(no subject)

Jan 30, 2004 23:03

Ok so I got my negatives back. They're overexposed. This means a re shoot.

Fuck.

I was so bummed in class today when he told me they were unacceptable. No seriously, so upset. I'm the only person in my class that has had no otherwise formal photography education. So I know the least of anything than everyone there. I guess that effects my confidence a little. But suffice it to say, at the end of class I catch up to everyone for that day. What bothers me is how confused I am by apertures and shutter speeds. I'm also the kind of person that just has to be the best at the things I love.
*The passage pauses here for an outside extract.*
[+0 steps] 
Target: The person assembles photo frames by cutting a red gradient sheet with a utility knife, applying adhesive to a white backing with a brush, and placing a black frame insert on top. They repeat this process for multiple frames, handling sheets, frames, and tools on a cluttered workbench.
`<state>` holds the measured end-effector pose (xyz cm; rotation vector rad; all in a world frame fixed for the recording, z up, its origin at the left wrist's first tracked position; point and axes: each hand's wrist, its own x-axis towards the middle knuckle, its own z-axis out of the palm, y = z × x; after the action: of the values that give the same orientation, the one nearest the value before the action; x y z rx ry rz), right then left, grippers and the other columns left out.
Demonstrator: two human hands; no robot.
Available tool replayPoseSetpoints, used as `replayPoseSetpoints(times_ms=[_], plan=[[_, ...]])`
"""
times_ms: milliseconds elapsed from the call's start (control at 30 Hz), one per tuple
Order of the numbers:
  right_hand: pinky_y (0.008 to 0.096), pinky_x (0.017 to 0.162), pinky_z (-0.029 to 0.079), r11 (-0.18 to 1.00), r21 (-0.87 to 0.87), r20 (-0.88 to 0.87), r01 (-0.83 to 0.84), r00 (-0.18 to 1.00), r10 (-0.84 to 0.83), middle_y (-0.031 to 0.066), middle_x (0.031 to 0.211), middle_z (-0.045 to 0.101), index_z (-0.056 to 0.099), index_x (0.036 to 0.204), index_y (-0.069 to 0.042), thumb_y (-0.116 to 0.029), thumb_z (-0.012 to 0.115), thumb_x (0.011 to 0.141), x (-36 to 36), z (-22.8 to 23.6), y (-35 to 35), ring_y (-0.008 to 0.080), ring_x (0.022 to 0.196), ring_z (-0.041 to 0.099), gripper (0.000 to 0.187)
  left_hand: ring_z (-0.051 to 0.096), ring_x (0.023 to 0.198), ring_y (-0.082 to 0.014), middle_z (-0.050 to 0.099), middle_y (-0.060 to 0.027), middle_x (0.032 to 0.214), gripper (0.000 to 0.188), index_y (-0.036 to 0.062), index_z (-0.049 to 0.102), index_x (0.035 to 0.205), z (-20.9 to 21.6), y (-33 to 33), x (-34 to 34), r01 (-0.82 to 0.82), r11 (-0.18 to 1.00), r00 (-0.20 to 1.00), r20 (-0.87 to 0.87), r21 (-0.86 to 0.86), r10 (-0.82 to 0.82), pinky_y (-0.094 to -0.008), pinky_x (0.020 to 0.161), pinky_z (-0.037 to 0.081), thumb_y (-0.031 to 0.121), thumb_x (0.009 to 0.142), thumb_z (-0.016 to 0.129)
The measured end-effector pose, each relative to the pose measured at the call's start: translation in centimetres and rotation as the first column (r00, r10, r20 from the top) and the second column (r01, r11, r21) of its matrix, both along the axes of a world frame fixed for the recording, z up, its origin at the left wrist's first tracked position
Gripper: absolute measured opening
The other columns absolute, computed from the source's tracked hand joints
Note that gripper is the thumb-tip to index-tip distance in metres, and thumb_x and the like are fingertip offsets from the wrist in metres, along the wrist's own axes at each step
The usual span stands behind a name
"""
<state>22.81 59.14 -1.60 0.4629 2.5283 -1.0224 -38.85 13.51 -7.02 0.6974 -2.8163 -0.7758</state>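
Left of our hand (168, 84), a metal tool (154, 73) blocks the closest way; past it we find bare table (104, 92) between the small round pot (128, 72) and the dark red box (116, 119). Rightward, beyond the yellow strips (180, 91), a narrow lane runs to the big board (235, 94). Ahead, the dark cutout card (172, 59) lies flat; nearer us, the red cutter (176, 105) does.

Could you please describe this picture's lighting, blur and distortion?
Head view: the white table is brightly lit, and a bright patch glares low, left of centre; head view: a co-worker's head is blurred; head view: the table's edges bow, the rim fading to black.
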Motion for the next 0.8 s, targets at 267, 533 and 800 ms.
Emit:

It's all a competition for me.

I don't know how I think that it could be. Art is someone's perspective, isn't it? You might think it sucks, but someone else might love it? I hate my work. And that I have to do it over, I hate more.

Whatareyagonnado?

Last night I saw Boys Night Out. Eh, I'm not crazy about them. And I'm not glad I went. (That's sort of a lie, bc I love the people I was there with.) It just reminded me of how my shyness is my weakness and why I never meet people. Even though someone's body language is most definetly giving the "I'm in to you" impression, I can't bring myself to "make the first move". And I guess neither could he. I've dwelled on this for too long, it's pathetic.

In all honesty though, this particular guy it was probably for the better. Haha. Yea, I'm gonna shut up now. I'm sounding to much like a fucking desperate girl.